Прежде чем переходить к оценке потрясений 1917 г. и последовавших за ними событий, стоит отметить, что как трудности, которые переживала Российская империя на рубеже веков, так и способ, которым она пыталась разрешить возникавшие проблемы, позволяют сравнить ее с близкими ей в географическом и типологическом плане империями — Австро-Венгерской и Османской.
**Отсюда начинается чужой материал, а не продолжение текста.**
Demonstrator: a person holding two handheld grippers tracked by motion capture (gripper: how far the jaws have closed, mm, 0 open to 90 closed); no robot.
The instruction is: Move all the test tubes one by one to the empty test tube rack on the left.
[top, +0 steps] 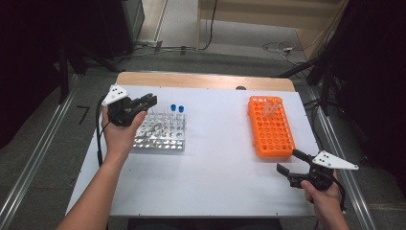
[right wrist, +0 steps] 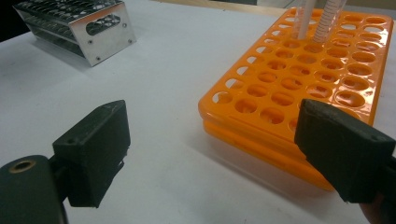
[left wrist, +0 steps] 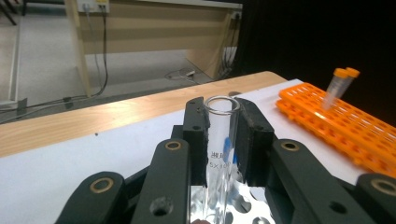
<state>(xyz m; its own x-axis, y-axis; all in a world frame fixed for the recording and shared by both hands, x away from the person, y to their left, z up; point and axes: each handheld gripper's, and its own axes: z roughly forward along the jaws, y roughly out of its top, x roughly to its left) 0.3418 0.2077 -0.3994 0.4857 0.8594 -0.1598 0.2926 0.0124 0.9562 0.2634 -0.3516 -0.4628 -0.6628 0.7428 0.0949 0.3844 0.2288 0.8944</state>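
My left gripper (left wrist: 219,140) pinches a clear glass test tube (left wrist: 220,154) upright between its jaws, over the metal rack (top: 160,130) at the left of the tabletop (top: 215,167). The tube's long axis runs straight up. My guess is it goes to the orange rack (top: 269,127), well off to the right. My right gripper (right wrist: 215,154) is nearer that rack, jaws spread and empty.

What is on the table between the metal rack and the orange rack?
Nothing: in the high view, only bare white table lies between the metal rack and the orange rack.
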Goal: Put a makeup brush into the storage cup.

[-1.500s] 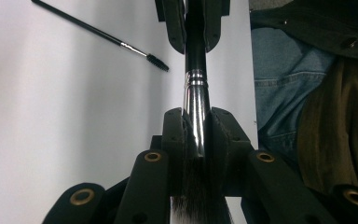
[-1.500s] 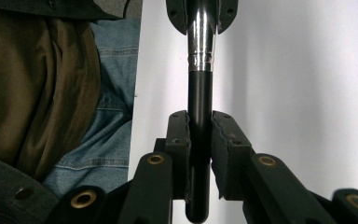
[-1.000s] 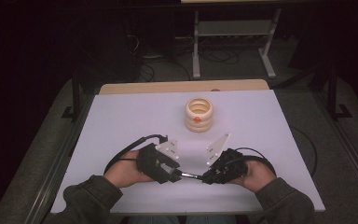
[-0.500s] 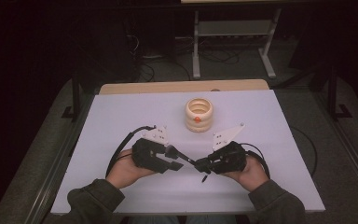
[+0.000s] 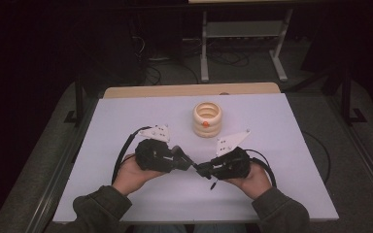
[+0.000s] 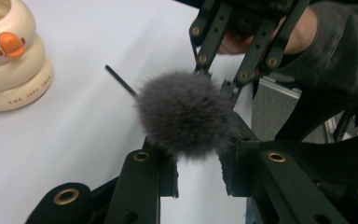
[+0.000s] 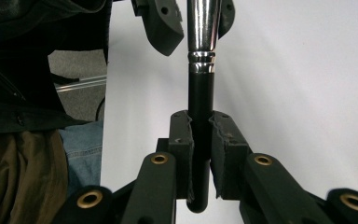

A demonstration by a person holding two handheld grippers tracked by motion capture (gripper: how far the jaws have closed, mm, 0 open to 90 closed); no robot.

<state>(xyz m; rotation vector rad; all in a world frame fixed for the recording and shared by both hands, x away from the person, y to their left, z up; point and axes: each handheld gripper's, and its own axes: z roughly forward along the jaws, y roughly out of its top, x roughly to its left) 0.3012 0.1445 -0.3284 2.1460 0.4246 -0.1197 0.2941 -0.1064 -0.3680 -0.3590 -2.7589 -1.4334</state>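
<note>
The two grippers meet nose to nose over the near middle of the white bench [image 5: 126, 126], each in one of the person's hands. Between them is a makeup brush [image 7: 200, 93] with a black handle, a chrome ferrule and a fluffy grey head [image 6: 184, 114].

The right gripper [image 5: 205, 170] is clamped on the brush — in the right gripper view its two black pads [image 7: 223, 149] press on either side of the black handle, whose rounded end sticks out a little below them, toward the camera. The chrome ferrule runs away from it toward the left gripper's jaws at the top of that view.

The left gripper [image 5: 190, 164] points at the brush head. In the left gripper view the grey bristles sit between its jaws, just above the tips, and the jaws have just been closing around them. A clear gap is left between the two pads [image 6: 168, 175], and I cannot tell whether they already touch the soft hair — no firm grip shows. Behind the head, the right gripper's linkage and the hand holding it show at the top of that view, with the thin black handle end poking out to the left.

Farther back on the bench, well apart from the grippers, stands a cream ribbed pot [image 5: 207, 118] with a small orange duck figure [image 5: 205, 124] on its front. The same pot is at the upper left of the left gripper view.
</note>
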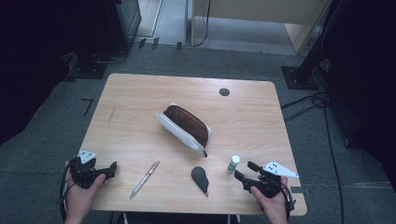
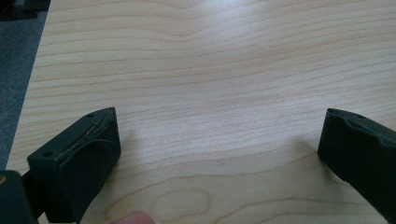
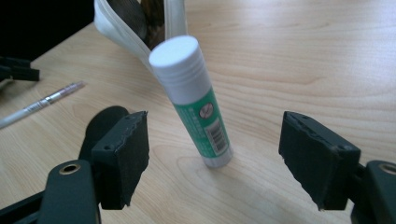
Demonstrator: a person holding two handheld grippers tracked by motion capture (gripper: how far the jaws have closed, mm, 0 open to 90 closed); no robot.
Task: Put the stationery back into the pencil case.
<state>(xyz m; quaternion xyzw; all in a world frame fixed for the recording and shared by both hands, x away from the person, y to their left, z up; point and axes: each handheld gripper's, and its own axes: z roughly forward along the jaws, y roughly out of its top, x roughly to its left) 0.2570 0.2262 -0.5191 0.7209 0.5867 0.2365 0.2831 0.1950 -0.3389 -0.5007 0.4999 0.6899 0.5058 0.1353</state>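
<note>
The right gripper is standing with its jaws wide apart and gripping nothing, lined up on the glue stick, which is standing upright just ahead of it, between the pads but touching neither. The open pencil case is waiting beyond, probably as the destination. The left gripper is resting over bare table, jaws spread and empty, keeping clear.
</note>
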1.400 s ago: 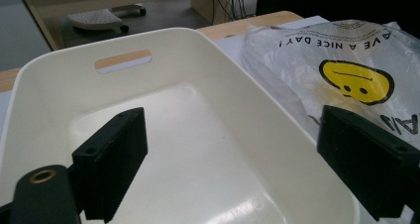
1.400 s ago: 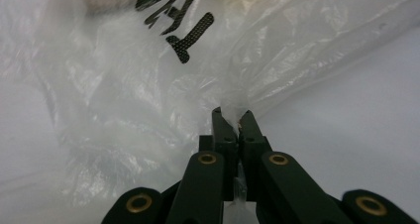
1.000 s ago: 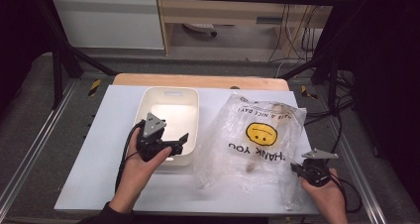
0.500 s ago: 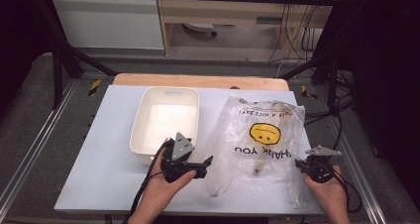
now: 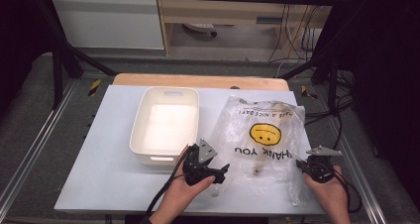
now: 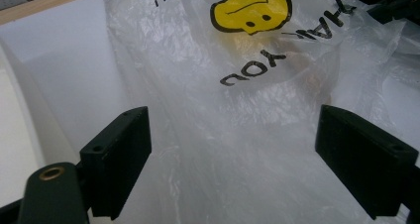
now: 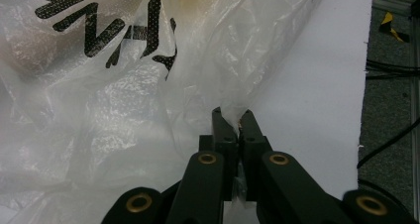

Первая, едва пережив свою «весну народов» в 1848–1849 гг. и попытавшись возглавить борьбу за создание единого германского государства, потерпела знаковое поражение в войне с Пруссией в 1866 г. Этот проигрыш, хотя и не повлек за собой территориальных или каких-либо иных потерь, был воспринят в Австрии близко к сердцу — элиты сложносоставной империи сочли, что она нуждается в серьезном лечении на основе компромисса между австрийской и венгерской политическими верхушками. В соответствии с австро-венгерским соглашением 1867 г. империя делилась на две части, каждая из которых обладала суверенитетом, выражавшимся в наличии собственных парламентов, судебных систем и органов административной власти. В единое целое Австрию и Венгрию связывала фигура императора, являвшегося и императором Австрии, и королем Венгрии. Ему подчинялись три общеимперских министерства — военное, иностранных дел и финансов, которые, в отличие от других ведомств, не были подотчетны парламентам двух составных частей государства. В том же 1867 г. император Франц Иосиф короновался в Будапеште, и его Австрийская империя превратилась в дуалистическую монархию, просуществовавшую до 1918 г.[590] Очевидно, что австро-венгерский компромисс 1867 г. продлил на некоторый срок существование империи, сохранив старые проблемы. В начале XX века австрийские немцы и венгры совместно составляли 42 % населения империи (около 22 млн человек), тогда как славянские народы — 45 % (чуть более 23 млн)[591]. К тому же в самой Австрии немцы, которых там в этот период проживало не более 35 %, оказывались окружены славянами, чьи интересы (прежде всего чехов, требовавших коронации императора и как чешского короля) не были в должной мере учтены в 1867 г.[592]